Abstract

The Caucasus and Northern Iran lie within the central part of the Alpine-Himalayan belt, where the Arabian and Eurasian plates started colliding over 100 My ago and caused the building of mountain chains associated with complex tectonics, including transform faulting systems. The region contains many tectonic features including the EW-trending Greater Caucasus and the NW-trending Lesser Caucasus thrust belt separated by the Kura basin. In the southern part of the region, the tectonics are complicated by the Anatolia-Eurasia-Arabia triple junction and the northern end of the Talysh and Alborz thrust belts. There have been several destructive earthquakes in the region, including the Shamakhi earthquake sequences in 1667(8) and 1902 at the junction of the controversial and mostly a-seismic West-Caspian Fault and the Eastern Greater Caucasus and the 1721 and 1780 earthquakes on the North Tabriz fault in NW Iran.  Investigations of the few publicly available seismic catalogs of the region have been insufficient to understand the seismo-tectonic behavior of the regional structures due to sparse existing seismic networks. To better characterize the active structures in the Caucasus and  Northern Iran we produced  regional-scale mean line-of-sight velocity maps and time-series of the surface displacement from the north-eastern Caucasus to northern Iran.
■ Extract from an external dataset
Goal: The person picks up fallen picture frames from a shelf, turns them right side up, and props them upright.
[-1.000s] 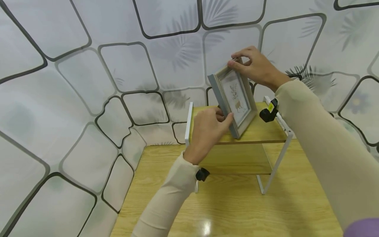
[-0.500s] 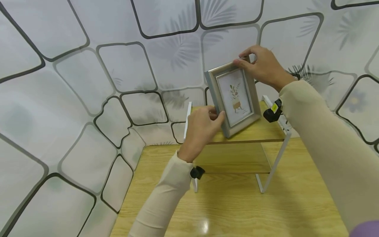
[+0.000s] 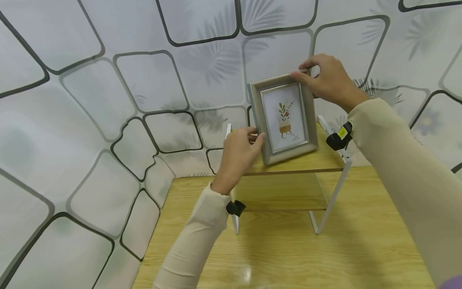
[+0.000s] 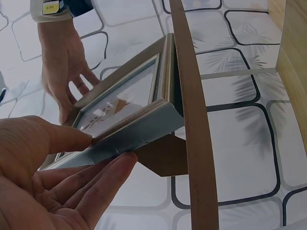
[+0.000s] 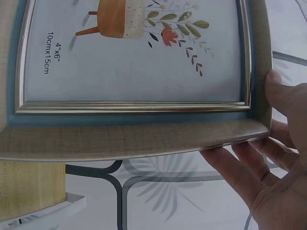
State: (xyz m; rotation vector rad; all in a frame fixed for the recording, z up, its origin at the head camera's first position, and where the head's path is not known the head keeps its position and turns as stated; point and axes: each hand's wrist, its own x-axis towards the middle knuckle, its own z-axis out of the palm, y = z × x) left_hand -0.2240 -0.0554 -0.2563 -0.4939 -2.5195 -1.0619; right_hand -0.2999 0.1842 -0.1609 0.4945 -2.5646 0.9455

To obtain this dataset we performed Synthetic Aperture Radar interferometry using the NSBAS processing (Doin et al., 2011) of Sentinel-1 images along both ascending and descending tracks for 9-years (2015 to 2023). Main processing steps (such as atmospheric correction, multilooking and filtering) were applied to counter biases and loss of coherence due to the snow and vegetation coverage in the Greater Caucasus mountains. We produced two regional-scale interseismic velocity maps that highlight crustal motions of the large-scale tectonic structures. Moreover, we have identified coseismic deformation due to the 5.2 ml Shamakhi earthquake in the SE Caucasus mountains (Feb. 2019), the 5.9 Mw Torkamanchay earthquake in the Bozgush mountains of NW Iran (Nov. 2019), and possible aseismic strike-slip along the West Caspian fault after the large seismic events in Türkiye in February, 2023. Our results can also be used to study the local deformation of mud volcanoes in the Eastern part of Azerbaijan.